Of the entries below, return exactly those lines that fall between the one containing "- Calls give" and the one containing "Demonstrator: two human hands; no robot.", the two end lines included.

----------------

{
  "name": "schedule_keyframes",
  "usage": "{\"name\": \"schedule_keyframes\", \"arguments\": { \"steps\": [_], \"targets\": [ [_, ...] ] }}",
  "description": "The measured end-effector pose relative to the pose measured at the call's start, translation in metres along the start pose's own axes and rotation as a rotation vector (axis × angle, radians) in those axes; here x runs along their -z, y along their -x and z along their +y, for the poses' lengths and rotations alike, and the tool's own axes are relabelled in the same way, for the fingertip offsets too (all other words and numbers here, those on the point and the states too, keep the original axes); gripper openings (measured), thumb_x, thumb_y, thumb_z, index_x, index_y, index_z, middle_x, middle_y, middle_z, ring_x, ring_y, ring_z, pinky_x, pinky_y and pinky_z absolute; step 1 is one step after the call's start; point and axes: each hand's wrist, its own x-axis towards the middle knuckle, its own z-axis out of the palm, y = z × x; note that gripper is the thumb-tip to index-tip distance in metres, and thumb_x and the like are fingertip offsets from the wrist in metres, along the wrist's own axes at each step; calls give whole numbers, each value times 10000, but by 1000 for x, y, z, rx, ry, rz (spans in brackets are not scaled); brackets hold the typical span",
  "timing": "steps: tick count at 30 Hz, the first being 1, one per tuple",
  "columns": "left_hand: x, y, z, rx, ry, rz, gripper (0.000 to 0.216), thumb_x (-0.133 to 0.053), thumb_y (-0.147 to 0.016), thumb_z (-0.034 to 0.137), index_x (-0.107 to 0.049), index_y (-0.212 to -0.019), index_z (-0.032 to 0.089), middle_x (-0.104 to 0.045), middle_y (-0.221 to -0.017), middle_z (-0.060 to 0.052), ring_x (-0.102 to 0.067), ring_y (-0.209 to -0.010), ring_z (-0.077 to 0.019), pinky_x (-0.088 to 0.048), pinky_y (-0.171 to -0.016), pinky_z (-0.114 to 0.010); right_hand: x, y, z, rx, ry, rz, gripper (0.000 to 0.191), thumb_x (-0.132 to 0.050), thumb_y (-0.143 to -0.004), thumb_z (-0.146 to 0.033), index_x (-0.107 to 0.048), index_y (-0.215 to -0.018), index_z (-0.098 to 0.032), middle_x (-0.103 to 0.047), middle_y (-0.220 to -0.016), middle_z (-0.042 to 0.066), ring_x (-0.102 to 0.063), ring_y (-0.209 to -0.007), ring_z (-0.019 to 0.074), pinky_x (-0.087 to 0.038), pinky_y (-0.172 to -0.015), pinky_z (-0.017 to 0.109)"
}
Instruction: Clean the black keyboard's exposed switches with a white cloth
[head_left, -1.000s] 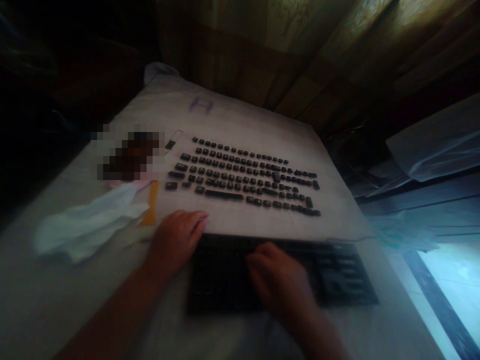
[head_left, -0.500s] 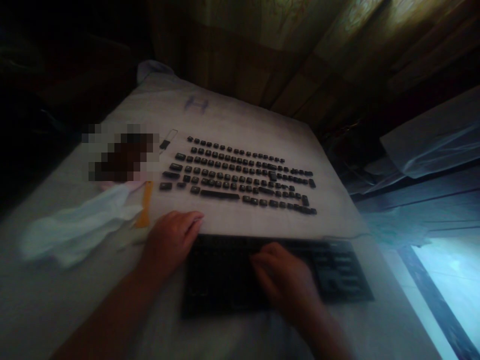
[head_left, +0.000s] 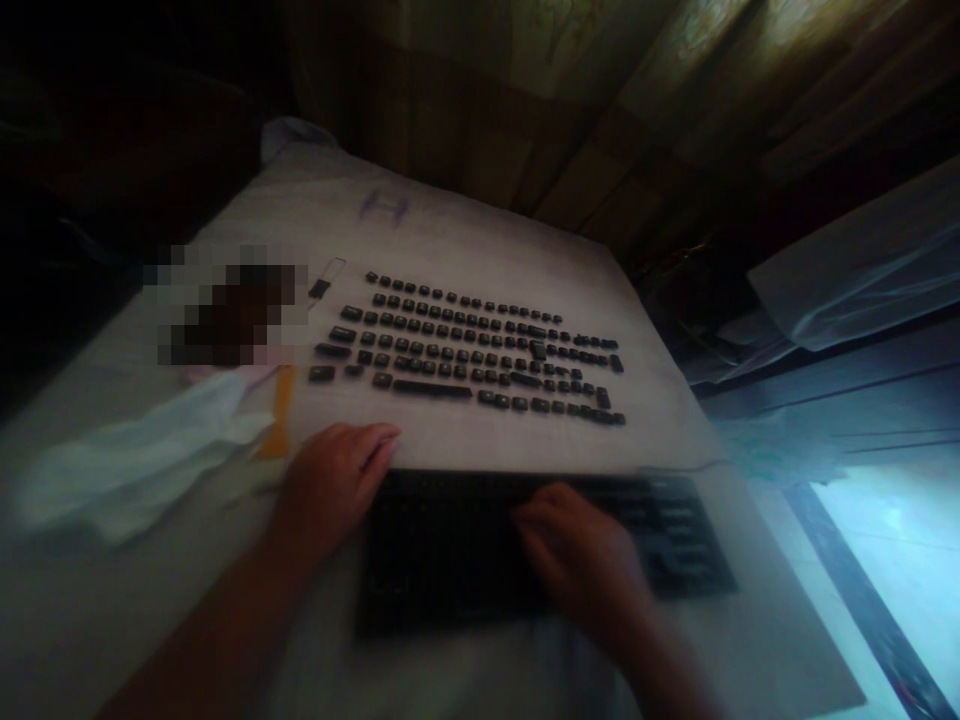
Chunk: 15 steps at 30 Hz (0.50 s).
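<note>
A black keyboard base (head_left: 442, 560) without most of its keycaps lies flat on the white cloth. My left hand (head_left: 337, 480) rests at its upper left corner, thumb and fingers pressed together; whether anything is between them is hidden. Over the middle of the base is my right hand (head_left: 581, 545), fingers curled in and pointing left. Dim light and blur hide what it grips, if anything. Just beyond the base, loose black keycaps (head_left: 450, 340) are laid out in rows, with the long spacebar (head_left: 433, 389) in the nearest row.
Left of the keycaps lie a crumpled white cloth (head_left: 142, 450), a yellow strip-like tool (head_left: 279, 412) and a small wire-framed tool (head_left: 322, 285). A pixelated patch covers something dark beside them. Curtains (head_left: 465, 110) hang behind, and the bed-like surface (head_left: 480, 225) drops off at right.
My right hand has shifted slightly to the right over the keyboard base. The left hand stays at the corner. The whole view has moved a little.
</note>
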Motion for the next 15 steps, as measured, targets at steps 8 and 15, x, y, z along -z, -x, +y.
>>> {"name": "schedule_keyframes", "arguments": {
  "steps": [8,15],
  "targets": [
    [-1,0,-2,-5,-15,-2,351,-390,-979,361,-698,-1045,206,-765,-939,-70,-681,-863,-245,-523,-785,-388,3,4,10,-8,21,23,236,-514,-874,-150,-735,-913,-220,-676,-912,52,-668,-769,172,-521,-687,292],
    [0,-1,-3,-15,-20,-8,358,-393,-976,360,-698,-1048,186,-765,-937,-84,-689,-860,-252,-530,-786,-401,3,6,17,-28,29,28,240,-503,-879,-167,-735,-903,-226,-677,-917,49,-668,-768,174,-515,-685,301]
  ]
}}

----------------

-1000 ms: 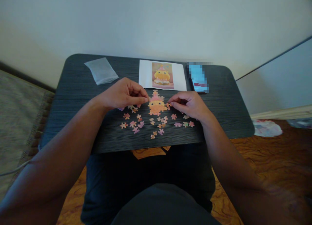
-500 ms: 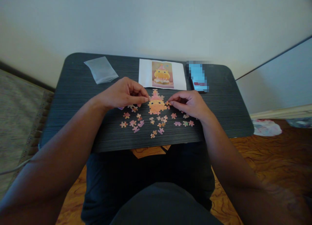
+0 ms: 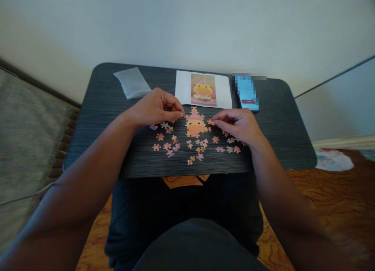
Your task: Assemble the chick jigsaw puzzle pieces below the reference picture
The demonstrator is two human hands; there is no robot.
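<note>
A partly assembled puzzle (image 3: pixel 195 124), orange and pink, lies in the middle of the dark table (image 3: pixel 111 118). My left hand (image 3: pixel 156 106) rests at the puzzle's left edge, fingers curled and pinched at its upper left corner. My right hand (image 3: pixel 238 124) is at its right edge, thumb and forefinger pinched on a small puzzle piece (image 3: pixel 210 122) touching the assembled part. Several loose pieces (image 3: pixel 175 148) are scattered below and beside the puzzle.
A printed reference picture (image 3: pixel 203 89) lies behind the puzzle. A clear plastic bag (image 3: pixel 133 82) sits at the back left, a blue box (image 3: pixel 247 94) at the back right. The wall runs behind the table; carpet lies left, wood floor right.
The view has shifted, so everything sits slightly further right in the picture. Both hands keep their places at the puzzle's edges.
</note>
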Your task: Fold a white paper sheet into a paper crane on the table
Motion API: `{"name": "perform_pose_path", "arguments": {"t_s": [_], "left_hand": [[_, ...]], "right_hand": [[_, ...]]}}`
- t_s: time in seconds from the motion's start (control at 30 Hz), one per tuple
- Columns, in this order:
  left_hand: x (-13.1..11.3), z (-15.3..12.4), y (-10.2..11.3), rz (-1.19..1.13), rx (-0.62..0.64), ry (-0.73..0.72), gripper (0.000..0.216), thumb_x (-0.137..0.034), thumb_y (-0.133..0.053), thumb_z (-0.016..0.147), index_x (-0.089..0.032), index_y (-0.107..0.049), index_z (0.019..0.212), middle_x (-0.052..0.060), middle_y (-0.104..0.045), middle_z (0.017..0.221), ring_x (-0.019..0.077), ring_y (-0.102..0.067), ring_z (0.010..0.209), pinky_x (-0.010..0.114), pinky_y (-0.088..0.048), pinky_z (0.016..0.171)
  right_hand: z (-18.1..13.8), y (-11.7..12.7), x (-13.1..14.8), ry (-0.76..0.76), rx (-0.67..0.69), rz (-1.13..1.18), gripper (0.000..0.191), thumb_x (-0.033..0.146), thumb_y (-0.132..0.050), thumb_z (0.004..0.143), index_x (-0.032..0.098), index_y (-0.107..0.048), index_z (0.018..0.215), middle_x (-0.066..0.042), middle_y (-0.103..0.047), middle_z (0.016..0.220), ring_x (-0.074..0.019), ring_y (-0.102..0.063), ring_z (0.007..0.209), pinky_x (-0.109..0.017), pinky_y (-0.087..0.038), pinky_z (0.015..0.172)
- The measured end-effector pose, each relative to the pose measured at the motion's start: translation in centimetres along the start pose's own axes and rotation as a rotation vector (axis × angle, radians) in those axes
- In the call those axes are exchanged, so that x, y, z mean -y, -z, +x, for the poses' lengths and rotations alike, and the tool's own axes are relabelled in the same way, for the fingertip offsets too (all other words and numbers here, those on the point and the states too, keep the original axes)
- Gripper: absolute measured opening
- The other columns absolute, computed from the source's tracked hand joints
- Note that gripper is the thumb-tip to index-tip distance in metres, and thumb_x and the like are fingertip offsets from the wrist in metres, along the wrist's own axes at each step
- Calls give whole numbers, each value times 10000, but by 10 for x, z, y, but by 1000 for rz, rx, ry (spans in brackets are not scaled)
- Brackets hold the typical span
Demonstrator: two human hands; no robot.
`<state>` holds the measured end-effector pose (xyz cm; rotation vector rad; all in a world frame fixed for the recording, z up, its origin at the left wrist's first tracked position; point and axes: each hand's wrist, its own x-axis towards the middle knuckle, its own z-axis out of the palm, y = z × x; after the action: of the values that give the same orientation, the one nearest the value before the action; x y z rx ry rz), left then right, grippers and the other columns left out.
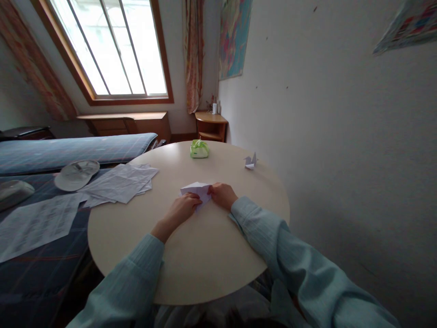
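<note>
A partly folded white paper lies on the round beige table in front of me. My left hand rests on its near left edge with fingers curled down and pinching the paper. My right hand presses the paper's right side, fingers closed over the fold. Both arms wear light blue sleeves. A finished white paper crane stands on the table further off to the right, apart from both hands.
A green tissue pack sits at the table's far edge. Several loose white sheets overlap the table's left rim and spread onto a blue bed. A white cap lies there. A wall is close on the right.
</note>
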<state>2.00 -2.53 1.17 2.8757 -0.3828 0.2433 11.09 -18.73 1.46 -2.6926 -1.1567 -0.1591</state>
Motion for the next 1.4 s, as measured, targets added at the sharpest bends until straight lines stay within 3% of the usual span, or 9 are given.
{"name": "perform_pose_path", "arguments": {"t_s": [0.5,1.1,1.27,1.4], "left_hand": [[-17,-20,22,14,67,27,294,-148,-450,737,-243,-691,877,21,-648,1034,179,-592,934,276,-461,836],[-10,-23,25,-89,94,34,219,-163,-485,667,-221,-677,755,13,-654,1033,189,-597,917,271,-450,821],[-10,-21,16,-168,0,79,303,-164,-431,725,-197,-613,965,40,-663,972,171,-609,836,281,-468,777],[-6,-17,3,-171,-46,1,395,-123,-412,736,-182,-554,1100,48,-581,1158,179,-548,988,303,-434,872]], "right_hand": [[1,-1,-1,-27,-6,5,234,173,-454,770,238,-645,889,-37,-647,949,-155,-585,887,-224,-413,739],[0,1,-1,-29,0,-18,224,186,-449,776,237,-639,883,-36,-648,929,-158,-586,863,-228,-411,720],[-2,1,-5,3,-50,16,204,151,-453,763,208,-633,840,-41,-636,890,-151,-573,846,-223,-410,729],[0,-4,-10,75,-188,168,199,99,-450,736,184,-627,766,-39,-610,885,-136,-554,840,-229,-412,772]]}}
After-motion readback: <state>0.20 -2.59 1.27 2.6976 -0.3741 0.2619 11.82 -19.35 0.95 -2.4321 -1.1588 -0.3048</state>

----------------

## RESULT FOR THIS TASK
- Calls give whole numbers, each value times 10000, but by 10 for x, z, y, but by 1000 for rz, rx, ry (spans in brackets are not scaled)
- Brackets hold the typical span
Demonstrator: two human hands; no robot.

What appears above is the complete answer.